Results: A total of 306 fecal samples were collected. 147 (48%) puppies were positive for T. canis; of these 142 puppies were < 7 months of age and 5 between 7-10 months. 35 owners never treated puppies, 97% never spayed or neutered their adult dogs, 68% allowed their puppies to roam free and only 9% cleaned up after their puppies. 16.7% of physicians spoke with patients about zoonotic disease potential, none have ever diagnosed toxocariasis in adults or children in Grenada, and 60% cited ‘no concern’ regarding the zoonotic potential of T. canis to their patients. 6.5% of veterinary students ranked a ‘significant concern’ regarding the zoonotic potential of T. canis, 3.3% were aware of four clinical toxocariasis syndromes in humans and 64.5% correctly identified the main route for human transmission.
Conclusion: Puppies present a zoonotic threat to public health in Grenada. The zoonotic nature of T. canis is predominantly unknown to the public and there is a need for educating the general public regarding its public health importance.
Toxocara canis is a globally distributed gonochoristic helminth and cause of one of the most neglected zoonotic diseases in humans, toxocariasis [1-3]. T. canis reaches maturity in the intestine of its definitive host, Canis familiaris. Toxocara eggs are voided into the environment through dog feces where they become infectious to a wide range of paratenic hosts including humans . Through fecal-oral transmission, human can be accidental hosts introducing infectious T. canis eggs into their system. Once infected, the resulting larval migration inside the human circulatory system can result in any of the four clinical syndromes of toxocariasis; visceral larva migrans (VLM) or visceral toxocariasis (VT), ocular larvae migrans (OLM) or ocular toxocariasis (OT), covert toxocariasis (CT) and neurotoxocariasis (NT). Children are most at risk of developing toxocariasis due to their closer contact with contaminated soil in public parks, playgrounds and beaches  and their lack of proper hygiene . In the U.S., seventy individuals lose their sight every year as a result of OLM and most of them are children  (Epidemiology & Risk Factors, 2016). Climate is another risk factor for toxocariasis.
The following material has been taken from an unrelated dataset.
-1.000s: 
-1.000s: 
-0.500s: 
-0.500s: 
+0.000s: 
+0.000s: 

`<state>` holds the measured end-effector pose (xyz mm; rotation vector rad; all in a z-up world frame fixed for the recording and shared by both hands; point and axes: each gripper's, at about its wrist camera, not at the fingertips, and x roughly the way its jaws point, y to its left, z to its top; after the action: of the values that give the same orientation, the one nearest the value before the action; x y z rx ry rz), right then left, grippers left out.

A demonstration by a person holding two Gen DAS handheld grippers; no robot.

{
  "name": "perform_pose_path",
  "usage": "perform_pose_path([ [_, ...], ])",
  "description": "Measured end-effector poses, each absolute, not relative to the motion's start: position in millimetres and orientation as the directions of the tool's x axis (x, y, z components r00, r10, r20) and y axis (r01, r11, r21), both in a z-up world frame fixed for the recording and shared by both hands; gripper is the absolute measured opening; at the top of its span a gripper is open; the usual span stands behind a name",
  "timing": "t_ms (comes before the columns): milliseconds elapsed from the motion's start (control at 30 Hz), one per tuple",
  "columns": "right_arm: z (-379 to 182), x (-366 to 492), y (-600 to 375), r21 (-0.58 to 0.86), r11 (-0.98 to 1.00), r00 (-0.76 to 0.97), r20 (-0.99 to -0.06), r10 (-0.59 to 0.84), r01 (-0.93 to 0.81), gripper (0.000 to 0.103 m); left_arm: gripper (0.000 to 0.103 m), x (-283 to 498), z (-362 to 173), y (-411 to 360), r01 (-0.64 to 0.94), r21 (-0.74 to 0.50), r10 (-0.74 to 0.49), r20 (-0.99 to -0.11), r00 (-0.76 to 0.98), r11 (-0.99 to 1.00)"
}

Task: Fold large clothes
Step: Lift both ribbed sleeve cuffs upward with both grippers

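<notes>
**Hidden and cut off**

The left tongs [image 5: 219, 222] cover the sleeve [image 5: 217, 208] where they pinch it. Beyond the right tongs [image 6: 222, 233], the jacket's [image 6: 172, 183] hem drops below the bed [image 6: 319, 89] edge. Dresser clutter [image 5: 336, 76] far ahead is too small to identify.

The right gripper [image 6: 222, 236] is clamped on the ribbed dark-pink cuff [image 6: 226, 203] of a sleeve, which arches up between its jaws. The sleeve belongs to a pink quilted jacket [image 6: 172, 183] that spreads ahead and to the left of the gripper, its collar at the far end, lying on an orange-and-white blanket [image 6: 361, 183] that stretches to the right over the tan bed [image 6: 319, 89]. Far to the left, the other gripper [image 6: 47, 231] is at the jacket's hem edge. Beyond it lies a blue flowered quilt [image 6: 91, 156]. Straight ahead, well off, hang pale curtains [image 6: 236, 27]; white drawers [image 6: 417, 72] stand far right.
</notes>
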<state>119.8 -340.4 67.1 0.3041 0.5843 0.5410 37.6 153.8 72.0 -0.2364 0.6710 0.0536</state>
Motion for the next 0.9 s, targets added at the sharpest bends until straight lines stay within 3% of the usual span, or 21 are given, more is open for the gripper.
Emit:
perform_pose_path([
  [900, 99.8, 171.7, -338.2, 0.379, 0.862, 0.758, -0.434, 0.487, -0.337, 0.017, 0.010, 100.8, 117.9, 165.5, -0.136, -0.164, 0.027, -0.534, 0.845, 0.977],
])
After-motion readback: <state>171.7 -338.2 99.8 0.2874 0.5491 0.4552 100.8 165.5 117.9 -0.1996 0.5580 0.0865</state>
Hot and humid environments such as Grenada, help to keep T. canis eggs viable in the soil and therefore increases toxocariasis prevalence in all its forms .
Four studies in the past eight years have explored the parasite prevalence in adult dogs in Grenada [8-11]. Each study determined the parasite load of dogs across Grenada and found evidence of a variety of helminths including: Ancylostoma caninum, Diofilaria immitis, Strongyloides stercoralis, Trichuris vulpis as well as T. canis. No prevalence study has yet to explore the prevalence of T. canis exclusively in Grenada nor how puppies play an especially important role in the transmission of related diseases such as toxocariasis. International prevalence studies on helminths, and on T. canis in particular, have included fecal samples from a range of dogs across different age brackets. When prevalence data has been stratified using the age of the dogs sampled, dogs under 12 months of age demonstrated the highest prevalence of T. canis. [10, 12-14]. It has been mentioned in the results section of many studies that puppies are disproportionately responsible for contaminating the environment with T. canis [8, 15-16]. One study determined that puppies can shed more than 294,000 T. canis eggs in a single stool . To our knowledge there has been no published study to focus on this age group of dogs exclusively and its direct connection to toxocariasis in the Caribbean.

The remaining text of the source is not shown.